- _Action item_:
What lines of the data hold the string "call"? Copy them all.

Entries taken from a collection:
-- Opening Marker --

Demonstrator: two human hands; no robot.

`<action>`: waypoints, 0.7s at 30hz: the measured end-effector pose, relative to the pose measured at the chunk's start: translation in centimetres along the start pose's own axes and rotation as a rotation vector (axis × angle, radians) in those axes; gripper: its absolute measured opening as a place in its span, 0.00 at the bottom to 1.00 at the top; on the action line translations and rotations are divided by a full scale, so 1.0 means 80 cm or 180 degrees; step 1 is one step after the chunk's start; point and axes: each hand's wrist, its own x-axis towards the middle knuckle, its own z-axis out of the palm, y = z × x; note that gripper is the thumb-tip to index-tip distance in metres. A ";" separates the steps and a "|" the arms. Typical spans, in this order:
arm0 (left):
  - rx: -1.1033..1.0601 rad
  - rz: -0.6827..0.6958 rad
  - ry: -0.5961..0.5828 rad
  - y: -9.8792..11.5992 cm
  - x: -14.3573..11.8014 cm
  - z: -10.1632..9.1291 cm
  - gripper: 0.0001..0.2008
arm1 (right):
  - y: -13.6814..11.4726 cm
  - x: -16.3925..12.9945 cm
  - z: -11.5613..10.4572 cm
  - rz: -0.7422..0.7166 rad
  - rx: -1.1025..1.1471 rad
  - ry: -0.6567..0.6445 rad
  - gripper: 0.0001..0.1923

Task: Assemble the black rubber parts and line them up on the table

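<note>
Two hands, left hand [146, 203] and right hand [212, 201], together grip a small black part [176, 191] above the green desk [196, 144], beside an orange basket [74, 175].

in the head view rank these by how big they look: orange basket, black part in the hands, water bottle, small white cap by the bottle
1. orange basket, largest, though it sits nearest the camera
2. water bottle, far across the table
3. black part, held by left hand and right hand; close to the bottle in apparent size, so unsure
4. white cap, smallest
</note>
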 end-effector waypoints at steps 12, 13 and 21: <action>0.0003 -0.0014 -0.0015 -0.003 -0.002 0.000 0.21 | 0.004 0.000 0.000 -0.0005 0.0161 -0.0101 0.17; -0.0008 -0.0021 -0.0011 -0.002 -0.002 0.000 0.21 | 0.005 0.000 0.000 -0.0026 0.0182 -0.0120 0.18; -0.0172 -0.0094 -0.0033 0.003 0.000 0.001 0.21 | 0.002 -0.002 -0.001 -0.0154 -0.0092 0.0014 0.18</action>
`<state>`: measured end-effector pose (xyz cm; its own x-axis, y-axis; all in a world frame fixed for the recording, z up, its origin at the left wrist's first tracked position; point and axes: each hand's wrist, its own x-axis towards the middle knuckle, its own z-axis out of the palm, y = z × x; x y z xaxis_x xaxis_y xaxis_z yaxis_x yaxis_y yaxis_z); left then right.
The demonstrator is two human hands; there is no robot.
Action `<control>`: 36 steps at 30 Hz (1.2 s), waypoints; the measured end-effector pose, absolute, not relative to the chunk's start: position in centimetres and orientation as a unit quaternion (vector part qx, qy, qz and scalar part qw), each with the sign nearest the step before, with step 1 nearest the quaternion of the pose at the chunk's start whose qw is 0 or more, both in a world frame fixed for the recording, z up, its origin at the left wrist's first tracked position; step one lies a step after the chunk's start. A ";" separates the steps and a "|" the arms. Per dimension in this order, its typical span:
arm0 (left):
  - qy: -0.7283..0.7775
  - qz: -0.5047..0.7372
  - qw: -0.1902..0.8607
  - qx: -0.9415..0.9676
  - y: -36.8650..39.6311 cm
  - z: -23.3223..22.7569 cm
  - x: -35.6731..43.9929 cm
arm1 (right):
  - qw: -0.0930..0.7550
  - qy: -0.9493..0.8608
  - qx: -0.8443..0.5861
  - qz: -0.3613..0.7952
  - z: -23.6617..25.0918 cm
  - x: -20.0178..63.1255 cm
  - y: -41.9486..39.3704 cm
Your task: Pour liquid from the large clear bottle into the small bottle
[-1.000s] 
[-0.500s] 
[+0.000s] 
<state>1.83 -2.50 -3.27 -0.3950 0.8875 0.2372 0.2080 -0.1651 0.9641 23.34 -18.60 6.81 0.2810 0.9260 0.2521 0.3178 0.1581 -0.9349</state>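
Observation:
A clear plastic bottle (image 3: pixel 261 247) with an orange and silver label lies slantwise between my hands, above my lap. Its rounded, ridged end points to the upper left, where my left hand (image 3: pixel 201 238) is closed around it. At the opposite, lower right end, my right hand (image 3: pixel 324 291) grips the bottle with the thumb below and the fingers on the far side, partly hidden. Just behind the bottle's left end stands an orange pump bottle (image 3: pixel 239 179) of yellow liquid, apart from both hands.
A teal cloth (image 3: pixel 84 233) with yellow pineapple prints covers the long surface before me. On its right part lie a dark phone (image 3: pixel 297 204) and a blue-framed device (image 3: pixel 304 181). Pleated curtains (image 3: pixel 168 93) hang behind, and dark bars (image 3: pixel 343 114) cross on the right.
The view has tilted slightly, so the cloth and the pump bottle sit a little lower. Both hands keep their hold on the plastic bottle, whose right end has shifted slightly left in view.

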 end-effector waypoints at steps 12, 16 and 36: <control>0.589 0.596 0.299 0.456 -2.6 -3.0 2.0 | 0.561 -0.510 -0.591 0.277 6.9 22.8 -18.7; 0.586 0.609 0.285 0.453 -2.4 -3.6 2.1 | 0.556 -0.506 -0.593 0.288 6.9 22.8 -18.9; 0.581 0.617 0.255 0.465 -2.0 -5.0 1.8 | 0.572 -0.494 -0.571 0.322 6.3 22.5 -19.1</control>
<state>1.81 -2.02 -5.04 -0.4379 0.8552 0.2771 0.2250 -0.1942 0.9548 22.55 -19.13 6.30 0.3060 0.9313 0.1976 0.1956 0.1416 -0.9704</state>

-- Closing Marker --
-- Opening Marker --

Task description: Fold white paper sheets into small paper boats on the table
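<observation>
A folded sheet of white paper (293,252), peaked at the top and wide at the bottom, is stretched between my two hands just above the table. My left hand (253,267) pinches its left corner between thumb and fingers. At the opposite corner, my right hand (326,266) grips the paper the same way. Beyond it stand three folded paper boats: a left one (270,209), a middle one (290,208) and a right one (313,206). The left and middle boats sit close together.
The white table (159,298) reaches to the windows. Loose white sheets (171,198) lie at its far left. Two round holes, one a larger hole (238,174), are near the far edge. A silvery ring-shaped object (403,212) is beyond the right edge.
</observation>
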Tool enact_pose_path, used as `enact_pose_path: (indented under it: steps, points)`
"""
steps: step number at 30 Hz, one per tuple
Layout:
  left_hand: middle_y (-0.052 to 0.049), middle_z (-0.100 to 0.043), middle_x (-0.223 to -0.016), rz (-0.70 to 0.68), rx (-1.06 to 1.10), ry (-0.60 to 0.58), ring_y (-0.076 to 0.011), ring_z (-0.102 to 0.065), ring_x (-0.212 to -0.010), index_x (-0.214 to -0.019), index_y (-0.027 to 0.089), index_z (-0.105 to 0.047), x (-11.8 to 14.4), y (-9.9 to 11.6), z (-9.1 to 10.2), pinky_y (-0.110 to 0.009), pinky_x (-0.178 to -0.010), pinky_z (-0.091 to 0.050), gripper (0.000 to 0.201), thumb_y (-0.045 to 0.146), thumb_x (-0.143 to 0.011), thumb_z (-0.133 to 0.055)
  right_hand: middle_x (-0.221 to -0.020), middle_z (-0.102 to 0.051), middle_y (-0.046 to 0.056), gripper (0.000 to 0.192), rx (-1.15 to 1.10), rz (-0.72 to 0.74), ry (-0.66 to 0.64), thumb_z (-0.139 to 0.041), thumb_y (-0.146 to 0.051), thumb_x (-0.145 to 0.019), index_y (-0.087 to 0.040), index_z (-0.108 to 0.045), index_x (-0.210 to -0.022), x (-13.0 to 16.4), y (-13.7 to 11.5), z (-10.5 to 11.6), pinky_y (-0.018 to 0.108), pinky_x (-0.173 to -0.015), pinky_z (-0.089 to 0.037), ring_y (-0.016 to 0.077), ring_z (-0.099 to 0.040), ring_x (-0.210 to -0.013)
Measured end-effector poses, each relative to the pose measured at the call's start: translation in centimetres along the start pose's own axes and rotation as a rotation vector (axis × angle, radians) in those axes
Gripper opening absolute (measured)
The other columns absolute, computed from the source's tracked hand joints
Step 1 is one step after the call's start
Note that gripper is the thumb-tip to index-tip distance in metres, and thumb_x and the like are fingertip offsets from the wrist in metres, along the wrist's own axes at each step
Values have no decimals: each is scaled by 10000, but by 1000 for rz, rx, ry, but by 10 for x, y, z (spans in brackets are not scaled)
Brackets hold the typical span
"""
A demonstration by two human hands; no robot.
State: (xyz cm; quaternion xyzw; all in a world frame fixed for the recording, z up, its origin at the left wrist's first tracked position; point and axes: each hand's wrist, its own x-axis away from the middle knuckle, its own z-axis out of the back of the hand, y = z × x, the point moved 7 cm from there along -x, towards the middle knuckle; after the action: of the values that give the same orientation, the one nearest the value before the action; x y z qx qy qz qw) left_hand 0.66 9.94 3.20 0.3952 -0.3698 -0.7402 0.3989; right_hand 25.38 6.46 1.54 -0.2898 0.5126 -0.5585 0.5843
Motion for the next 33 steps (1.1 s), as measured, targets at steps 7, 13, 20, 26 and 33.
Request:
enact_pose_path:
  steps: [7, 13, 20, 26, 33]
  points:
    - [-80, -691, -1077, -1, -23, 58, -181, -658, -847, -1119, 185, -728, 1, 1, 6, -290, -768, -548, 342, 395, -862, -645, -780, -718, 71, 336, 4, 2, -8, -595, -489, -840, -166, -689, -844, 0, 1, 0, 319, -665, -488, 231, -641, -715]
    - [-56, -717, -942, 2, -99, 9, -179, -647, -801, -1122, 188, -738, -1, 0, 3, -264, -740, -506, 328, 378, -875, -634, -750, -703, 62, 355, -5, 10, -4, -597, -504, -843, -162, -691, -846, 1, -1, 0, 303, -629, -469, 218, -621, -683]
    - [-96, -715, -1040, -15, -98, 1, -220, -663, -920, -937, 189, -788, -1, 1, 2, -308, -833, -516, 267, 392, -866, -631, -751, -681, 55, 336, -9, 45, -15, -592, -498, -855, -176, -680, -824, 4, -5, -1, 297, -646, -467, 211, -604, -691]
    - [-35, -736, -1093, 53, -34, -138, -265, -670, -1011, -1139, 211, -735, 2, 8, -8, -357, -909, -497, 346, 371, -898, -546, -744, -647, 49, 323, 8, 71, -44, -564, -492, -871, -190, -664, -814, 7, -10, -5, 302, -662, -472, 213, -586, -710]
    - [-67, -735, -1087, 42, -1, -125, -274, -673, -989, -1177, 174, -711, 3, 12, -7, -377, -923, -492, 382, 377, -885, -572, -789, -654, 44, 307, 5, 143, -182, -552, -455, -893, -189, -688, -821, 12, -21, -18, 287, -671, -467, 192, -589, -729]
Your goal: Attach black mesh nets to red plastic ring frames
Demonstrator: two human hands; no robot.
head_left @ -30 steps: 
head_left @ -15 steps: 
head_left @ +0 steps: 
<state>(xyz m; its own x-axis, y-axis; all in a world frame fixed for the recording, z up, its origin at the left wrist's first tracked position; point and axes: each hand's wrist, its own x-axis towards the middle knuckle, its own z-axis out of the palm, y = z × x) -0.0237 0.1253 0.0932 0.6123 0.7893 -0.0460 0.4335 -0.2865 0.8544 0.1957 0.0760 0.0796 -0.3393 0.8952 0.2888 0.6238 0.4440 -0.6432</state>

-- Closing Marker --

- _Written answer_:
Measured end-effector poses, each relative to the pose measured at the call's start: translation in centimetres along the start pose's own axes and rotation as a rotation vector (axis × angle, radians) in those axes
Step 1 is one step after the call's start

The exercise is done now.